▸ **Task statement**:
Would you reproduce, without any alteration, the lines from the opening line of the entries through the line that has "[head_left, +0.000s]" in it?

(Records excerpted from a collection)
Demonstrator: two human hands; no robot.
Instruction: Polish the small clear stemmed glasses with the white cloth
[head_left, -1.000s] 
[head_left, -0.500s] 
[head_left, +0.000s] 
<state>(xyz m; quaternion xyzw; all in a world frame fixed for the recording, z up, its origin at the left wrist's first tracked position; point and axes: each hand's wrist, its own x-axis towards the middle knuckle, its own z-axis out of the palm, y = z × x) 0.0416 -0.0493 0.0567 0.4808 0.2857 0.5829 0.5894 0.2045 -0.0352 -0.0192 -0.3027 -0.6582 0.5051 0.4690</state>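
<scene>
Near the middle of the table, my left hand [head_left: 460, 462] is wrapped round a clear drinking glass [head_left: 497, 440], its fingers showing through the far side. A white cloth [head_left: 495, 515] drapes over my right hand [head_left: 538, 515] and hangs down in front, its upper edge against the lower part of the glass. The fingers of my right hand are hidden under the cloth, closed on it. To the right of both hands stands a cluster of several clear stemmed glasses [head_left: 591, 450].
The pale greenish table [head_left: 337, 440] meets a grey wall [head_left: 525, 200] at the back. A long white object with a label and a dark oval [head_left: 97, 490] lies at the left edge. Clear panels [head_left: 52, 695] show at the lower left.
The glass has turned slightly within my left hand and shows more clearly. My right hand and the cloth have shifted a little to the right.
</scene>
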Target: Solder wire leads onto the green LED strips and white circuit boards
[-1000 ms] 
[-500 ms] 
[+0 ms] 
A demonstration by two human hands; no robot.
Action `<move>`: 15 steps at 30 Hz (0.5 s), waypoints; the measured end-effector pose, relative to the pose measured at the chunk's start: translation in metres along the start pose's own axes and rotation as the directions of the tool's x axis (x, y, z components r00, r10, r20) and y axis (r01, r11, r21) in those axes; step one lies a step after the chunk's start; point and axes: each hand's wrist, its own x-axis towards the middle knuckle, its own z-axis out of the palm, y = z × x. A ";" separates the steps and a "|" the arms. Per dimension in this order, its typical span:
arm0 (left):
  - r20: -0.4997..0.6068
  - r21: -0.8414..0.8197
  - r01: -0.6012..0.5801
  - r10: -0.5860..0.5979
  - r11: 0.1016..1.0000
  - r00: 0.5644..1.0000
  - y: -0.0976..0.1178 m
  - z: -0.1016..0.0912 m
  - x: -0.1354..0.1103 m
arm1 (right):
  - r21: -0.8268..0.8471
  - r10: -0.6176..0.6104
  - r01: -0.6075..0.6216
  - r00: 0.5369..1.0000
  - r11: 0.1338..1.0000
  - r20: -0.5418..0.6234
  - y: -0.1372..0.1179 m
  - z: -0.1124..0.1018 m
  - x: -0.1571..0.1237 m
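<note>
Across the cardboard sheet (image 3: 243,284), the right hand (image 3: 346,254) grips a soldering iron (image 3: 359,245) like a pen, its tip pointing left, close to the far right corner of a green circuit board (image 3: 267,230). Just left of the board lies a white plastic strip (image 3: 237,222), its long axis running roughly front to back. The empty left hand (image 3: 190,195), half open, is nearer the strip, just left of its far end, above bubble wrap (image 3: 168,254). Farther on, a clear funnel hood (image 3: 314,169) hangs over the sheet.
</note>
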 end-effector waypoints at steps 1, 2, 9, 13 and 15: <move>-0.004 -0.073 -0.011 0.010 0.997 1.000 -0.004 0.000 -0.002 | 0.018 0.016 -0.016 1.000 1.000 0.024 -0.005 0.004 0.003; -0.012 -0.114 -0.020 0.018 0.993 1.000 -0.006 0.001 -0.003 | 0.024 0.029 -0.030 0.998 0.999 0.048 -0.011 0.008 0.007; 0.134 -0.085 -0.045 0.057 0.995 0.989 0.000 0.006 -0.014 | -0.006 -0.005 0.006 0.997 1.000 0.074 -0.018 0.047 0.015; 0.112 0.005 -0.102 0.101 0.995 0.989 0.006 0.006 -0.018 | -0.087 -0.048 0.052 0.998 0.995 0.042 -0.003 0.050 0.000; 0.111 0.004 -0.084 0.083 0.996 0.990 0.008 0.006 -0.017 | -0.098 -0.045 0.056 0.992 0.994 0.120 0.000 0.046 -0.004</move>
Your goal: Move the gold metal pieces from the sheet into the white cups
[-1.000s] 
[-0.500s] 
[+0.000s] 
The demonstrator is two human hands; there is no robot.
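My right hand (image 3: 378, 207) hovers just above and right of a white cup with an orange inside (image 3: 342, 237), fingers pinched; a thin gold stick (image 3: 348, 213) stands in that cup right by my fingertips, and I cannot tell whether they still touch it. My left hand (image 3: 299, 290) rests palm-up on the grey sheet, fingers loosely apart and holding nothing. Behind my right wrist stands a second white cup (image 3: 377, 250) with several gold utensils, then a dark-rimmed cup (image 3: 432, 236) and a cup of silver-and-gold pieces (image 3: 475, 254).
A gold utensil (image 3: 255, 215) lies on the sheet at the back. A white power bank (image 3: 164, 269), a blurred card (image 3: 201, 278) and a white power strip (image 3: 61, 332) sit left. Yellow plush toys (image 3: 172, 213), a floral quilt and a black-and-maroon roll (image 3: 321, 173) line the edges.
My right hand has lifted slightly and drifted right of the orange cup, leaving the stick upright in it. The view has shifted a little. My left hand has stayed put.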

▸ **Written solution**:
Demonstrator: two human hands; no robot.
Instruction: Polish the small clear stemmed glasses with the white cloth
[head_left, -1.000s] 
[head_left, -0.500s] 
[head_left, +0.000s] 

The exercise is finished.